_The problem_
Because the images are not wanted, restate every line below word for word without them.

_Data extract_
****************************************
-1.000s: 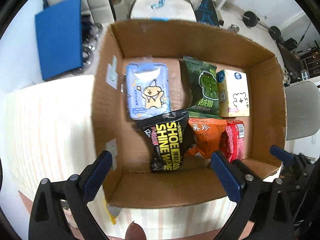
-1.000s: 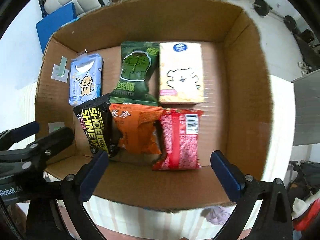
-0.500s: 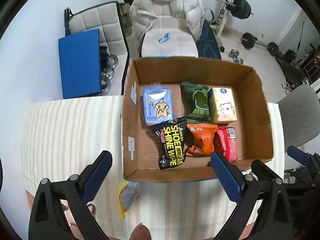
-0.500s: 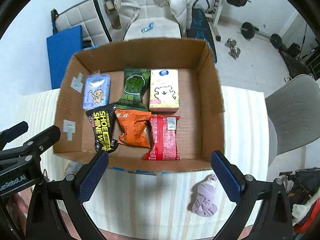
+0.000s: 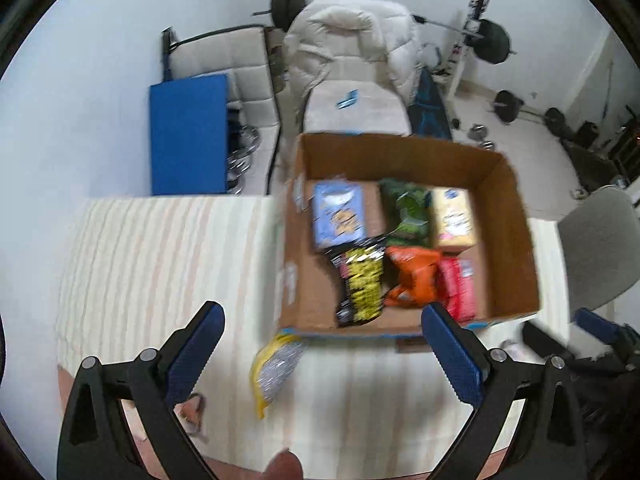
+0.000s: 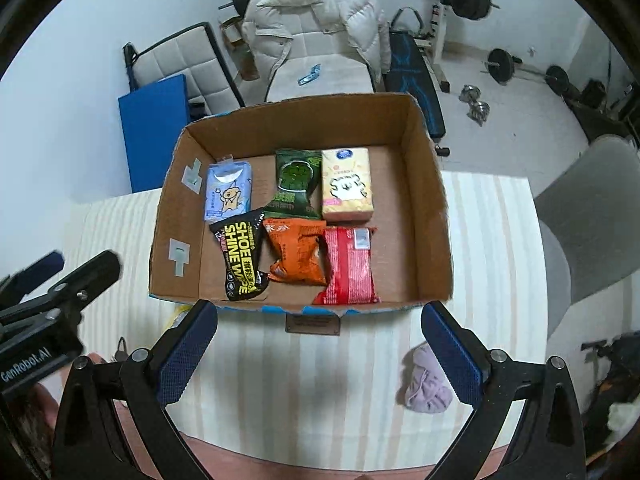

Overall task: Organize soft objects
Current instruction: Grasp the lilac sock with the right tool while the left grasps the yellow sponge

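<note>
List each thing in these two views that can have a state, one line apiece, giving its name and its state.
cardboard box: open-topped, on the striped table, six packs lying flat inside
black shoe wipe pack: flat, its top corner against the blue tissue pack
yellow scouring pad: on the table, outside the box
lilac cloth: crumpled on the table, outside the box
left claw: open, empty
right claw: open, empty

Left black claw with blue pads (image 5: pixel 320 344) spread wide, holding nothing; right black blue-padded claw (image 6: pixel 318 344) likewise agape, empty.
</note>
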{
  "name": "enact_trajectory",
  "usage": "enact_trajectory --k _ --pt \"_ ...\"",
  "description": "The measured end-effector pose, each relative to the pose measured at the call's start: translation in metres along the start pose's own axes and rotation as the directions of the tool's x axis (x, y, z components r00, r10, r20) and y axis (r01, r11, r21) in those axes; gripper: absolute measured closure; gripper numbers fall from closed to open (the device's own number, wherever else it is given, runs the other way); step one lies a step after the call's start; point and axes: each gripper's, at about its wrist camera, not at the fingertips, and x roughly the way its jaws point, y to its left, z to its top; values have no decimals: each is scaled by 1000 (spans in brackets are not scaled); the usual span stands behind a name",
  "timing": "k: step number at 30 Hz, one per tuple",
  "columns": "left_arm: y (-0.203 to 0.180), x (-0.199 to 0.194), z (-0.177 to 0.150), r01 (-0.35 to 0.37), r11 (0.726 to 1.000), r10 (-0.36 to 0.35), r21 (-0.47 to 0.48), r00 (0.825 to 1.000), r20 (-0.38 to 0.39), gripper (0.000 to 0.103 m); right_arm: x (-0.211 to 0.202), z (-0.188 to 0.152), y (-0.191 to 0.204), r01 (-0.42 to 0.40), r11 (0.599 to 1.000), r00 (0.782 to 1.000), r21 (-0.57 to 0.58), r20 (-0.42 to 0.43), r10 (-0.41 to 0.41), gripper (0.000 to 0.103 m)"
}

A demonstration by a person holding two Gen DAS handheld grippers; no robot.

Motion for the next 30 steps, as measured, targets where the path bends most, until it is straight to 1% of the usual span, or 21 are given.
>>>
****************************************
_Solved exercise_
-1.000s: 
-1.000s: 
-0.500s: 
-0.500s: 
+0.000s: 
+0.000s: 

Overall task: Organize soft objects
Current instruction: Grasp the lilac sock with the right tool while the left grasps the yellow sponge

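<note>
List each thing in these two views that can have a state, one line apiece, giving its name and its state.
cardboard box: open-topped, on the striped table, six packs lying flat inside
black shoe wipe pack: flat, its top corner against the blue tissue pack
yellow scouring pad: on the table, outside the box
lilac cloth: crumpled on the table, outside the box
left claw: open, empty
right claw: open, empty

Left black claw with blue pads (image 5: pixel 320 344) spread wide, holding nothing; right black blue-padded claw (image 6: pixel 318 344) likewise agape, empty.
</note>
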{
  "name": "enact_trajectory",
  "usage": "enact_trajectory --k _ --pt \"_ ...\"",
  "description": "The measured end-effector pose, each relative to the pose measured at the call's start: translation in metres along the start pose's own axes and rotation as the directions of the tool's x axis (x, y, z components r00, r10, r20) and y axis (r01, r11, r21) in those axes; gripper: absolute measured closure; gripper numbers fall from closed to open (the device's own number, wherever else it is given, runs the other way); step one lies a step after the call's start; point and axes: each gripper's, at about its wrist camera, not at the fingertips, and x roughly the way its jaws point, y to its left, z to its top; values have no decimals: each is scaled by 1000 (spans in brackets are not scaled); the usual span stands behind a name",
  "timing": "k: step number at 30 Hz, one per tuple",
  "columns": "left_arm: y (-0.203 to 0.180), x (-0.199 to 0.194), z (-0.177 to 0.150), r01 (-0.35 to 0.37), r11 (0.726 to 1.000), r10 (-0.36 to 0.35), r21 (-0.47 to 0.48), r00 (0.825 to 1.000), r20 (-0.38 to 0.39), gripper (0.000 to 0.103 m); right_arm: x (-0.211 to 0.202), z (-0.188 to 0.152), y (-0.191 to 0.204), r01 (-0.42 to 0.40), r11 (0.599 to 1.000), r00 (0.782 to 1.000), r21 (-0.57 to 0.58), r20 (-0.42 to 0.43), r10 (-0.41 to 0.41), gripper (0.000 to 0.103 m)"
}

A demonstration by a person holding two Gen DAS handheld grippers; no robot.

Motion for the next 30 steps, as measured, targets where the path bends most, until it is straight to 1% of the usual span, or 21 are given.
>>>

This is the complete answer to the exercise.